Fin novembre, sur la route entre la Suisse et l'Italie, Alex Harvey paraissait secoué. La Coupe du monde de Kuusamo, qui s'était conclue la veille en Finlande, avait été un cauchemar pour l'équipe canadienne de ski de fond. Au-delà des résultats, franchement mauvais, l'atmosphère dans le groupe était tendue à l'extrême.

Simon Drouin LA PRESSE

À l'aube de cette saison olympique, Harvey a craint l'implosion et le départ de son indispensable technicien suédois.

Mardi soir dernier, à Davos, le ton était beaucoup plus serein. Harvey s'est fait rassurant: la tempête est passée et les choses se sont réglées, pour le mieux.

«Quand tu regardes ça avec du recul, c'est quasiment bon ce qui est arrivé. Ç'a permis à tout le monde de vraiment faire sortir le méchant», a confié au téléphone le fondeur de Saint-Ferréol-les-Neiges.

L'incident en question est survenu dans un contexte particulier, la veille de la première épreuve à Kuusamo.

En matinée, les farteurs ont la délicate responsabilité de tester les nombreuses paires de skis de chacun des coureurs. «Par exemple, moi, j'ai 20 paires de classique, a expliqué Harvey. Ils testent quasiment tous les skis avec les différents farts de glisse et les cires d'adhérence. La température change, ils doivent faire les skis des filles avant ceux des gars. Ils sont tout le temps sur le stress.»

Déjà surchargés, les techniciens de l'équipe devaient aussi composer avec l'absence des deux principaux entraîneurs. Deux jours plus tôt, Inge Braten, l'entraîneur-chef norvégien nouvellement embauché, s'est en effet brisé une hanche en glissant sur une plaque de glace. Le chef d'équipe Dave Wood est, pour sa part, arrivé une journée plus tard que prévu pour cause de vol retardé.

Sans qu'Harvey ne sache pourquoi, le ton a monté dans le groupe des techniciens et chacun s'est dit ses quatre vérités. «Une grosse chicane», a résumé l'athlète de 21 ans.

Harvey a craint que son farteur Micke Book, un crack de sa spécialité, ne claque la porte. Ce Suédois est un véritable maître de la cire d'adhérence, qu'il produit lui-même avec un ami. Il joue donc un rôle indispensable pour les épreuves de classique.

Book a été embauché en 2007 au lendemain de résultats catastrophiques pour l'équipe canadienne aux Mondiaux de Sapporo. Les fondeurs avaient été pénalisés par des skis particulièrement lents, le fartage ayant été compliqué par le climat humide qui prévalait au Japon. Les conditions pourraient être semblables sur le site olympique de Whistler, a rappelé Harvey.

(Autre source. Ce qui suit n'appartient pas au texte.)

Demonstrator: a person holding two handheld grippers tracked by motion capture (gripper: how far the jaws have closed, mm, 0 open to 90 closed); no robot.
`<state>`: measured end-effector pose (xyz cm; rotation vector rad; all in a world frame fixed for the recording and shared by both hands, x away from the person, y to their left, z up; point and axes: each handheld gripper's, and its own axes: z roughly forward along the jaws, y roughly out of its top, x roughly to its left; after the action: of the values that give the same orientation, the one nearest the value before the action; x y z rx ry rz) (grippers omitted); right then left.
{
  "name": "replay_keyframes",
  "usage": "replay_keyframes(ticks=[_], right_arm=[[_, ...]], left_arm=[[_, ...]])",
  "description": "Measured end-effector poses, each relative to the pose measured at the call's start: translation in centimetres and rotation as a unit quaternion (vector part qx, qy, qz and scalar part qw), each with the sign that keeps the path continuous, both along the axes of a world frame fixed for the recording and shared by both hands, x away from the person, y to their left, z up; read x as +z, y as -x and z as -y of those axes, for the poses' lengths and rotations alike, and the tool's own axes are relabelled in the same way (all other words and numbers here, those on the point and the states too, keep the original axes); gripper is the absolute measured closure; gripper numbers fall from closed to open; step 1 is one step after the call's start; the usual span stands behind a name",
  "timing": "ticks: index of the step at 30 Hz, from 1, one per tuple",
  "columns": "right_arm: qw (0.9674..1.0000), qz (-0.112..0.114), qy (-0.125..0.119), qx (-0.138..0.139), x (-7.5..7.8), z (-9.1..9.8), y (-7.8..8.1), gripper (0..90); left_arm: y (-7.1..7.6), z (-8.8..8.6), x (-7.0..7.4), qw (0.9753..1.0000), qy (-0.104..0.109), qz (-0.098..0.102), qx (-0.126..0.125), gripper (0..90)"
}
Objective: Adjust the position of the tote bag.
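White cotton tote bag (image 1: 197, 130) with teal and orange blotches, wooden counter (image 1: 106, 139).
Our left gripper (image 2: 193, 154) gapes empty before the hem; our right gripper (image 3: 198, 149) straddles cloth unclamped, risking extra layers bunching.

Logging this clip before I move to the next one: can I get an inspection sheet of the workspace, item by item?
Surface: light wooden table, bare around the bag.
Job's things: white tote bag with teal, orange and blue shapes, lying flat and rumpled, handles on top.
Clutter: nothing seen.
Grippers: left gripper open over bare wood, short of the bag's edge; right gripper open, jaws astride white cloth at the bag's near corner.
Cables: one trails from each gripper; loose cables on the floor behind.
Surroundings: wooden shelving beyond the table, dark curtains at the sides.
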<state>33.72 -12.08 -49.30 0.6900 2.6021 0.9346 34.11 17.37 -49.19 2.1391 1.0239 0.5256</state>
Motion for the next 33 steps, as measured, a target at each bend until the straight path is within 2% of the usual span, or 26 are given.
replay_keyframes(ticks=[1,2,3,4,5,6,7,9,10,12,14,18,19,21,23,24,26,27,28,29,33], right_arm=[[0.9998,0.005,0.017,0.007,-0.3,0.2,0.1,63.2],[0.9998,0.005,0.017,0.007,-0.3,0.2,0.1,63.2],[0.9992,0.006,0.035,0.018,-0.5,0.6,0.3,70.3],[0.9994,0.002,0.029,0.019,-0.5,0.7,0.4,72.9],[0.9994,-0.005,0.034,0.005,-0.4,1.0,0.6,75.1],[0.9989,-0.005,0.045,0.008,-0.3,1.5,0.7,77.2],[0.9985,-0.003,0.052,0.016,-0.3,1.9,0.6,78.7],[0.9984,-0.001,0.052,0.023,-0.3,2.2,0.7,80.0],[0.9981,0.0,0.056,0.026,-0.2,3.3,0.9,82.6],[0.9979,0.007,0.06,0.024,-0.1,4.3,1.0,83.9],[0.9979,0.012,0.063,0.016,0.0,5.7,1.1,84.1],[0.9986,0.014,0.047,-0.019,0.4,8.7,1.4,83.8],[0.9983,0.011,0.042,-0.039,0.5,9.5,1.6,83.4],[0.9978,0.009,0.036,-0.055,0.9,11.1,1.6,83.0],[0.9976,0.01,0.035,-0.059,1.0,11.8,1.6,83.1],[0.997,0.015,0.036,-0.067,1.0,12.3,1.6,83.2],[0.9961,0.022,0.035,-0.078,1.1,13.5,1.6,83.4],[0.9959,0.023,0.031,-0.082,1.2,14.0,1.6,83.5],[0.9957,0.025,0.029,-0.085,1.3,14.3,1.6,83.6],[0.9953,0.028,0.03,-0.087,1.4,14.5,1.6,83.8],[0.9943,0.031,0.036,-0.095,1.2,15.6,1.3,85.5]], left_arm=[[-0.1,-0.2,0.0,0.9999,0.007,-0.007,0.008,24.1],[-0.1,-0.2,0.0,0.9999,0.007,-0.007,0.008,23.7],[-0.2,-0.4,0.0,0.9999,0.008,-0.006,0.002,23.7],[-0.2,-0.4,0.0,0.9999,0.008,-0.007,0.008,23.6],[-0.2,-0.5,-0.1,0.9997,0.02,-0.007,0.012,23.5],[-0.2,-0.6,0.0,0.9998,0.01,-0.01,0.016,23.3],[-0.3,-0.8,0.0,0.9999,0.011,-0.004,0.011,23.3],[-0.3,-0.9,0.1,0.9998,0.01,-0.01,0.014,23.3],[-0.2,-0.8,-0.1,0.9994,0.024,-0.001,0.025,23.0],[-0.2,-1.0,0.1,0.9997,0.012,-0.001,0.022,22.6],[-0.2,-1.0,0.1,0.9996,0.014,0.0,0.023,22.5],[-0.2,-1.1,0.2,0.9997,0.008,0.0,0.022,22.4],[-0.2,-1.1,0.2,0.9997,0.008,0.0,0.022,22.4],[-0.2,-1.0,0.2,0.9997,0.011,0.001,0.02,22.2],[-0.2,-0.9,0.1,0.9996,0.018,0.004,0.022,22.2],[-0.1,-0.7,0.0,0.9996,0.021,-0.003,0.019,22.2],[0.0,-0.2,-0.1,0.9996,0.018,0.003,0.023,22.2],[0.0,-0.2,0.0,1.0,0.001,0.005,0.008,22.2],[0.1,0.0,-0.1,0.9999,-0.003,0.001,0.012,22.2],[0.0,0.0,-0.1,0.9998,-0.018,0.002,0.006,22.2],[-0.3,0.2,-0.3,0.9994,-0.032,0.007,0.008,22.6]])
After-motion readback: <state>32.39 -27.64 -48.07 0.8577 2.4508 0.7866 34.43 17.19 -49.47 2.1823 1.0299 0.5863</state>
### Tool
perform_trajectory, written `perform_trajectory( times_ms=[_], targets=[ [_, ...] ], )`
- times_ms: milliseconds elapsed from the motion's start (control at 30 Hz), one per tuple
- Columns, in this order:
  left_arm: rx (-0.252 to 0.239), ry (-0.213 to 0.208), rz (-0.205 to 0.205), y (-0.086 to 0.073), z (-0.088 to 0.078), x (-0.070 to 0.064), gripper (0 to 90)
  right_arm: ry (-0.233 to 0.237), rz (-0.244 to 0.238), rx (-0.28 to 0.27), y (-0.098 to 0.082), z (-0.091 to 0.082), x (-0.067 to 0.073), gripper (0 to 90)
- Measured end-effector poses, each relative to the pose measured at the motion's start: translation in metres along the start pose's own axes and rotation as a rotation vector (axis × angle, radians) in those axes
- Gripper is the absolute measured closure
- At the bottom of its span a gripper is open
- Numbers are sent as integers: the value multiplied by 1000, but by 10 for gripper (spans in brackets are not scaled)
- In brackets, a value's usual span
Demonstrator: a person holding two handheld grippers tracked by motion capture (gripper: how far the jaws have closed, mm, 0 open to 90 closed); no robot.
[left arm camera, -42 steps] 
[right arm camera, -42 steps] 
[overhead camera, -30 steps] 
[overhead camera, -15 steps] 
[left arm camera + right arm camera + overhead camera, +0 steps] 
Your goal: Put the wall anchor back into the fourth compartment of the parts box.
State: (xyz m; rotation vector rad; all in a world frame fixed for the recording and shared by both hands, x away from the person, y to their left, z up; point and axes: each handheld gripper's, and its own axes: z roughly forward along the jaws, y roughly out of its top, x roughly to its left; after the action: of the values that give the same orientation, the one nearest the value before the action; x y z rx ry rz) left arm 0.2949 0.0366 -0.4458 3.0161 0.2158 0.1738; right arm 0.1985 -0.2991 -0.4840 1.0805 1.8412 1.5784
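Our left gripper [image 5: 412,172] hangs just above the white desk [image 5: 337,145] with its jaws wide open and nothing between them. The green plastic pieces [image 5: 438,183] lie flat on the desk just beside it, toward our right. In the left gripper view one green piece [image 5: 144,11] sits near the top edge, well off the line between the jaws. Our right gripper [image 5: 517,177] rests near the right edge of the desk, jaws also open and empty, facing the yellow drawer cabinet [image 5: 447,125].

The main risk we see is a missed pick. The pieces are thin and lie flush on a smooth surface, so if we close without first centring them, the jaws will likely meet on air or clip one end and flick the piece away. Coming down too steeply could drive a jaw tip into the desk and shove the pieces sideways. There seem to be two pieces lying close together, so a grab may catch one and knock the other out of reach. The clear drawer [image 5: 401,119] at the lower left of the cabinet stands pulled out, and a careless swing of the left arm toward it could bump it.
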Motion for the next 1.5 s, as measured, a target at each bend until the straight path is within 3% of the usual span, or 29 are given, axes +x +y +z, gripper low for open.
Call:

Déjà limité dans ses moyens, le personnel de l'équipe canadienne doit oeuvrer dans une parfaite harmonie pour espérer rivaliser, a ajouté le Québécois. Des puissances comme la Norvège ou la Suède débarquent aux compétitions avec leur propre salle de fartage mobile.

«On n'a pas à se plaindre, mais on est déjà à la limite d'être désavantagé, a précisé Harvey. Alors c'est crucial que tout le monde s'entende et coopère vraiment bien.»

À son grand soulagement, la tension avait complètement disparu à l'arrivée de l'équipe à Davos pour la quatrième Coupe du monde, le week-end dernier. Ça s'est répercuté dans les classements. Au 15 kilomètres style libre, trois Canadiens se sont insérés parmi les 30 premiers. L'Ontarien Devon Kershaw a fini 9e après avoir longtemps flirté avec la cinquième place.

Harvey a enregistré le 34e temps, à cinq secondes du 30e. «Je suis content, a dit l'auteur de deux podiums-surprises l'hiver dernier. C'est la forme que j'ai en ce moment. Il y a un an, j'étais moins en forme que ça et je gagnais des courses au Canada. C'est ça le niveau en Coupe du monde.»

Harvey est confiant d'améliorer son sort lors du 30 km classique (départ de masse) à la Coupe du monde de Rogla, en Slovénie, dimanche. Il répète une fois encore ce qu'il dit depuis des mois: il a l'habitude d'atteindre son pic de forme en fin de saison, une période de grâce qu'il cherchera à avoirle 12 février, date du début des Jeux de Vancouver.